None of these grocery stores are located near the hotel or Rice University. You would need to take an Uber/Lyft (check the prices) or ask a friend with a car to drive you.
- 99 Ranch Market at 1005 Blalock Rd, Houston, TX 77055
- This is a very popular location for many students to shop at. It is not too far away and the prices are very reasonable. They also have bakery, wide array of prepared foods, and food court. See Yelp for photos.
- H Mart Houston
- Hong Kong City Market at 11205 Bellaire Blvd, Houston, TX 77072
- The largest international grocery store in Houston and is located in Hong Kong City Mall in Houston's Chinatown area in Bellaire. This is quite far from the hotel/campus so you will need to take an Uber/Lyft or ask a friend with a car to drive you. There are many restaurants nearby and a large food court so plan to come out here to eat lunch/dinner with friends and then do some grocery shopping before going home. Most of the smaller food-stalls or stands only take cash.
- Hong Kong City Mall
- Visit Houston: Hong Kong City Mall
- 5 Must Do Things in Houston's Chinatown (Houston 365)

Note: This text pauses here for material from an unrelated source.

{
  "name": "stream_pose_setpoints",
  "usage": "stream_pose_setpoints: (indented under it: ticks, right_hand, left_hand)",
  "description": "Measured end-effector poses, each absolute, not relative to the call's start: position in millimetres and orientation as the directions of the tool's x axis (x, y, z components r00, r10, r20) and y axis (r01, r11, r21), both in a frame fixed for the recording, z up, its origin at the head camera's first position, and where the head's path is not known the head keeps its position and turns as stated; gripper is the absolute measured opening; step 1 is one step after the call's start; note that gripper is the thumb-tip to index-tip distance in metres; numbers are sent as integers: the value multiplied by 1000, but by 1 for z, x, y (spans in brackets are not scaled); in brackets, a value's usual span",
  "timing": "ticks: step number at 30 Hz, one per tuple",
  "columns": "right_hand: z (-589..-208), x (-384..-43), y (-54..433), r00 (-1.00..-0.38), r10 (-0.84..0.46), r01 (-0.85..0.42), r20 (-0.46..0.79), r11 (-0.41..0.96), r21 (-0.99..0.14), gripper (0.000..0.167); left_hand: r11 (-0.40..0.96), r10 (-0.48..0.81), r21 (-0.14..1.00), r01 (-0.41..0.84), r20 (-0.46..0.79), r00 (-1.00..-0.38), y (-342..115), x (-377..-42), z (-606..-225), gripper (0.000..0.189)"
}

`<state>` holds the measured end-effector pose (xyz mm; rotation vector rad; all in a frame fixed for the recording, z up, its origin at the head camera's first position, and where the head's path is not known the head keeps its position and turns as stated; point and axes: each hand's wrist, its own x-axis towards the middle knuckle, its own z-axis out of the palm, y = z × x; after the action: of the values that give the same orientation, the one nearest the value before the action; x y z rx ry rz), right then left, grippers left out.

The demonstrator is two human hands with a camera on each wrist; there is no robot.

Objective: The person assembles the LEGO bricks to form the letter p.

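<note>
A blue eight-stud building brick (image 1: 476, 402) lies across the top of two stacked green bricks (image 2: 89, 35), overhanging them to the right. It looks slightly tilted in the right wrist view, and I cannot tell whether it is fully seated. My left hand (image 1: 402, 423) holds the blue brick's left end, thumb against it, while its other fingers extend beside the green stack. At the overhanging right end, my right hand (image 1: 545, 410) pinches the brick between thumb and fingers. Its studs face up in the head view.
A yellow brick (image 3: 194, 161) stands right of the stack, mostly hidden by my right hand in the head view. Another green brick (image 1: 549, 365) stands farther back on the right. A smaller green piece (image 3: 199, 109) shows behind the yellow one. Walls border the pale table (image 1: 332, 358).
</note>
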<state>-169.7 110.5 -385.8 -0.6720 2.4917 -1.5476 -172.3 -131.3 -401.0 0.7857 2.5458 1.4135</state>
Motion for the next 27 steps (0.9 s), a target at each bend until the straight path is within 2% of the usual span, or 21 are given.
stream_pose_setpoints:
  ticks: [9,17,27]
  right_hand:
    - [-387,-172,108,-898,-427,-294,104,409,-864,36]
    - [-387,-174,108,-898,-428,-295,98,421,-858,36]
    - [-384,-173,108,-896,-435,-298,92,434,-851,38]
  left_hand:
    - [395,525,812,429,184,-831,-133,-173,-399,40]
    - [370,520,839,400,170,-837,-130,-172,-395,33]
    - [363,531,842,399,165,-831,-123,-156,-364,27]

Grocery stores in the U.S. have lots of inexpensive produce, but sometimes the fruit and vegetables you buy at the grocery store might not be very flavorful. Why? This is because the varieties of fruit and vegetables sold at major grocery store chains in the U.S. have been developed to be transported long distances. The fruit and vegetables on sale at your grocery store in Houston might have been grown in California and trucked long distances. Or it could even have come from another country and been shipped into the U.S. from places in South America or elsewhere around the world. Therefore, farmers that sell to major grocery store chains often grow produce varieties that are less likely to get damaged in shipping. Or, the vegetables and fruit are picked before they are fully ripe to allow them to become ripe while being transported. This practice means that grocery stores sell all types of fruit and vegetables all year round – regardless of whether they are 'in season'. Even if they are not 'in season' in that local area, they can simply be shipped from another part of the U.S. or a different country. This keeps prices down and variety high but the tradeoff is that the produce might not be a flavorful or fresh.
Instead, you can look for vegetables and fruit that are marked 'Locally Produced' or 'Grown in Texas'. This produce will not have been shipped as far and, typically, has been just recently picked and is therefore 'in season'. An even better option though is to visit your local farmer's market. These are very common in all cities and towns in the U.S. and a great place to go to purchase fresh, locally produced fruit and vegetables. At most farmer's markets in the U.S. you can also buy locally produced eggs, baked goods, sweets, and sometimes even meat. Rice University even has it's own farmer's market! It's held each week, rain or shine, and is a great option. Bring cash with you though as some merchants at farmer's markets do not accept credit/debit cards.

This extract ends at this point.